1)Did MD have duty to warn mother of genetic disease? Would a reasonably prudent PCP warn a patient of genetically transmissible disease?

2)To whom does the alleged duty run? It runs to the mother who is in privity of contract. But is there a 3d party who is the intended beneficiary? Privity is NOT always needed to establish liability.

Ratio Decidendi: When the prevailing SOC creates a duty obviously for the benefit of certain identified 3d parties and the MD/DO knows of their existence, a duty runs to those 3d parties, i.e. they would have a cause of action against the doctor for failure to warn. BUT, the duty to warn is a duty to warn the patient (i.e. parent of the 3d party), not the 3d party herself. If MD/DO can prove that he/she told the parent, the duty is satisfied even if parent did not convey the info along to the child.

SO, a 3d party can be the beneficiary of a duty owed by a physician to a patient, even if there is no direct obligation of the doctor to inform the 3d party. Indeed, it appears that some jurisdictions would regard that as a confidentiality violation.

Also, recall the Reisner case, where the boy friend of a girl who contracted HIV from a tainted blood transfusion that she was never told about, sued her doctor when he was diagnosed with HIV. The doctor’s duty to inform was to his patient (the girl). Had he done so and she failed to inform her boy friend, then the doctor would not be liable to the 3d party. This is another tell the patient case, not tell the 3d party about the patient case.
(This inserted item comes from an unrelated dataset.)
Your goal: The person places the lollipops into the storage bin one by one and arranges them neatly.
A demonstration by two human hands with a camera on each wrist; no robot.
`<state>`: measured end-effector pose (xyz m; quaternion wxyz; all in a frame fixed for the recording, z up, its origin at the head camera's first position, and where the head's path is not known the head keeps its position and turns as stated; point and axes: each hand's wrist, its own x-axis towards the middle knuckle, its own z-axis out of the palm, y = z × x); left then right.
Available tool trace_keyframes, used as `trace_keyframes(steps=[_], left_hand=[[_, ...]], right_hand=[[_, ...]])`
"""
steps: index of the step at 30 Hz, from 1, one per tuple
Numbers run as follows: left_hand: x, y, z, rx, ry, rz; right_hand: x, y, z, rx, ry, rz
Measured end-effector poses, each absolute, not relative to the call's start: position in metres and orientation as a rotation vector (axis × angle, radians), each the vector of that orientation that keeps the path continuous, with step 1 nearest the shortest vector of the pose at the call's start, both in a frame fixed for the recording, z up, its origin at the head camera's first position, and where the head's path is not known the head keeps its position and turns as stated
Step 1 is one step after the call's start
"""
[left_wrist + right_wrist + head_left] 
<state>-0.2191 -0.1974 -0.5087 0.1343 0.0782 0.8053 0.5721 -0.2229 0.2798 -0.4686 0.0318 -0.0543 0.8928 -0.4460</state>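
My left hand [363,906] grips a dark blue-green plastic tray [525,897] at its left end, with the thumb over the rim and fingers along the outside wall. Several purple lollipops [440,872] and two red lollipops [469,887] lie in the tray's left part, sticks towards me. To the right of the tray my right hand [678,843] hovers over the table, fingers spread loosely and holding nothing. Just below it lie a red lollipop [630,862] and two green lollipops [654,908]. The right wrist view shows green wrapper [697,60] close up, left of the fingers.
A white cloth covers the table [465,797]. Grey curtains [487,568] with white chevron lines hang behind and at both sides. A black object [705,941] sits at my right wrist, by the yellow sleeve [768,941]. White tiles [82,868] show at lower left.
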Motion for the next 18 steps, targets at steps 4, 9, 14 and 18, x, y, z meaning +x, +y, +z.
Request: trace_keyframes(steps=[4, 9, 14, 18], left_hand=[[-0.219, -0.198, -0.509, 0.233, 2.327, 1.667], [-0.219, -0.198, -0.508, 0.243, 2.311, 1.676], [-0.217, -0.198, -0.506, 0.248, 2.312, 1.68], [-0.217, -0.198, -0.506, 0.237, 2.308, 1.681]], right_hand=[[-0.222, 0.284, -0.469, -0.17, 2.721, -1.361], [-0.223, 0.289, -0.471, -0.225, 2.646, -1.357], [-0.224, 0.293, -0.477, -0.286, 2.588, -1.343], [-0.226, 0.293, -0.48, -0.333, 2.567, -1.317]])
Tarasoff,California (1976) breaks the mould. The court ruled that a psychotherapist owed a duty to a 3d party to inform her that she is at risk of harm based on the otherwise confidential info obtained during a therapy session with the patient. Is the difference here the animosity of the patient toward the 3d party, such that he would obviously not be going to warn the 3d party himself. Indeed, it is the patient that is considered the risk to the 3d party, and the 3d party is identified and should be easily found and warned by the psychotherapist. In the Reisner case, there is no directly identifiable at risk 3d party, i.e. the doctor doesn’t know what future boy friends 12-year old Jennifer is going to sleep with. If he did, and she told the doctor she was not going to tell Daniel Reisner about her condition, would the doctor have the duty to inform him then? The answer may require a close examination of the statutes in the state regarding HIV confidentiality and whether the jurisdiction has endorsed the Tarasoff rule.

In Biddle, an Ohio hospital and a lawyer member of its board of directors collaborated on a scheme that would benefit both the hospital and the law firm by allowing members of the firm to look at records of hospital patients to determine if they qualified for supplemental security income because then the hospital could bill the government for their services and get at least partial payment. The law firm would get a fee for each one of these patients it identified. The trouble is, employees of the firm had to look at confidential medical records of patients in order to accomplish this. They were not privileged to do so. When the local news media got wind of this, a class action on behalf of the 2,000 or so patients whose confidences had been violated, was commenced. The attempt by the defendants to have the attorney-client privilege provide some kind of defense was fruitless. While the attorney owes confidentiality to the client (here the hospital), that confidentiality is not owed to the hospital patient, so the hospital was not privileged to provide such an unauthorized disclosure to its law firm.

The Acosta case stands for the proposition that while HIPAA does not create a private cause of action for a plaintiff against one who violates the plaintiff’s HIPAA rights, it may be evidence of a violation of the standard of care owed to patients regarding their protected health information.